## Aim of the task
Within the listing below, the lines to output run from the one containing "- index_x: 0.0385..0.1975" through the one containing "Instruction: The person"; copy them exactly and nothing else.
===== Stored data =====
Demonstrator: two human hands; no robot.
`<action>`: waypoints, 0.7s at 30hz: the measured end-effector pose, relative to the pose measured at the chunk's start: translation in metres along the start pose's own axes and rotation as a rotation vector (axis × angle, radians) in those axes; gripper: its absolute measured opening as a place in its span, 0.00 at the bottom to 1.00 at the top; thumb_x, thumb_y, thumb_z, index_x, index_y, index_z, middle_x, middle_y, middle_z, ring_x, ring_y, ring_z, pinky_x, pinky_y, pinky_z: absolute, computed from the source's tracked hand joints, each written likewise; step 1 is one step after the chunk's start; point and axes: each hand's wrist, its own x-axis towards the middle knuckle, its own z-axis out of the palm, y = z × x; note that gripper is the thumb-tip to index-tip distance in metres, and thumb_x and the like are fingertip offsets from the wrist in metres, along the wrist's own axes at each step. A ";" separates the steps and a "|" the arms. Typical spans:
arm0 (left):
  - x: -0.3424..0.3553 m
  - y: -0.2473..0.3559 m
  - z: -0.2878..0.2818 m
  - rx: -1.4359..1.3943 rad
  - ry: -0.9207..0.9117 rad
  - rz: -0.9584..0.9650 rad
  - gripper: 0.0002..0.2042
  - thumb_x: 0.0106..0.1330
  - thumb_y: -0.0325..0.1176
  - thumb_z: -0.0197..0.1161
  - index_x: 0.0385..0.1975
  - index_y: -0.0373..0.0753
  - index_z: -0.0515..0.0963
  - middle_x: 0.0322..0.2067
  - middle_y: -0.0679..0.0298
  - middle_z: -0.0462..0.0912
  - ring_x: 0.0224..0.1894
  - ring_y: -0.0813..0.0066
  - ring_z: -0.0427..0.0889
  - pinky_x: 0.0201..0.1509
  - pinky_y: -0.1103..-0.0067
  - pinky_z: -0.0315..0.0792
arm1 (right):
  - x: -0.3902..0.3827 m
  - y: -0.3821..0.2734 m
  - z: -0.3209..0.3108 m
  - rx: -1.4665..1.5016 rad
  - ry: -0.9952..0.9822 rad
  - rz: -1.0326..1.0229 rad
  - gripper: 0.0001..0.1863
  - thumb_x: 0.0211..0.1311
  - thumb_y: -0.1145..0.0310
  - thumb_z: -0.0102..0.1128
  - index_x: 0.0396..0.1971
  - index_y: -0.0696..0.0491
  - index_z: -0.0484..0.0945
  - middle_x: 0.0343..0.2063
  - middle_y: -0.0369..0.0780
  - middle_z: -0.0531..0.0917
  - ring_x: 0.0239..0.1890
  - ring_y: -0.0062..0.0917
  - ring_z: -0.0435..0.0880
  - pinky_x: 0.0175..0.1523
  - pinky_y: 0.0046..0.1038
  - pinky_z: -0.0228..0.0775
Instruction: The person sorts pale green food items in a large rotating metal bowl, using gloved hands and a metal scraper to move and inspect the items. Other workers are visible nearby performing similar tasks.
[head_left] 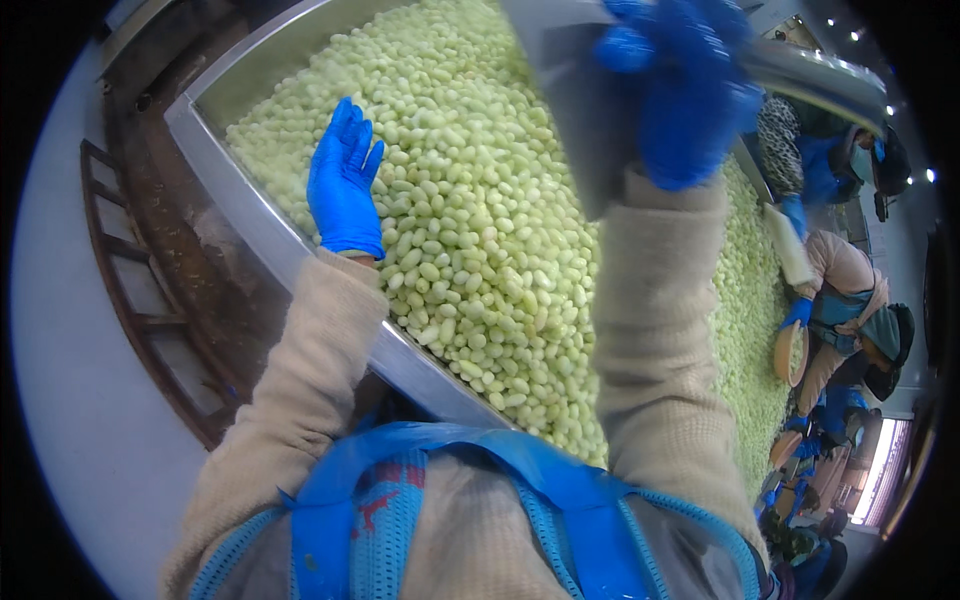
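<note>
A heap of small pale green oval fruits, like grapes (470,230), fills a long metal-rimmed trough (250,215). My left hand (345,190), in a blue glove, is open at the left side of the heap. Its palm faces up and inward, the fingers stretch away from me, and nothing is in it. My right hand (695,100), gloved in blue too, is raised above the heap and smeared by motion. It grips a grey, flat, sheet-like thing (585,110), also blurred, whose exact kind I cannot make out. That thing hides part of the fruit.
Co-workers in blue gloves line the trough's right side. One person's gloved hand (797,312) is by an orange-tan bowl (790,354), and a pale board-like thing (788,245) is nearby. A brown ladder-like frame (150,290) is at the left, beside a pale wall (70,330).
</note>
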 end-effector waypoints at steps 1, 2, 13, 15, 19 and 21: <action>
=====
## Task response
  - index_x: 0.0385..0.1975
  - index_y: -0.0373..0.0753
  - index_z: -0.0515..0.0963
  - middle_x: 0.0322..0.2067
  - middle_y: -0.0679..0.0298
  - middle_z: -0.0462..0.0912
  - ring_x: 0.0224..0.1894
  - ring_y: -0.0813..0.0066
  - ring_z: -0.0427..0.0889
  - pinky_x: 0.0201..0.1509
  - pinky_y: -0.1103..-0.0067
  - pinky_z: -0.0315..0.0792
arm1 (right):
  - x: -0.3902..0.3827 m
  - y: -0.3821..0.2734 m
  - z: -0.3209..0.3108 m
  - rx: -1.4665..1.5016 rad
  - ry: -0.9952..0.9822 rad
  - rz: -1.0326..1.0229 rad
  - gripper: 0.0001..0.1863
  - thumb_x: 0.0211..0.1311
  - thumb_y: -0.1145..0.0310
  - thumb_z: -0.0102..0.1128
  - index_x: 0.0396..0.1971
  - index_y: -0.0696..0.0491
  - index_z: -0.0484..0.0945
  - middle_x: 0.0343..0.2063
  - middle_y: -0.0369..0.0780
  - middle_z: -0.0531..0.0917
  - ring_x: 0.0239..0.1890
  - ring_y: -0.0062..0.0917
  - ring_z: -0.0435..0.0880
  - pinky_x: 0.0175..0.1523
  - pinky_y: 0.0046..0.1038
  - pinky_z: -0.0228..0.0775
Instruction: The person sorts pale green food items in a large rotating metal bowl, using gloved hands and a metal scraper to move and inspect the items. Other workers are visible nearby performing similar tasks.

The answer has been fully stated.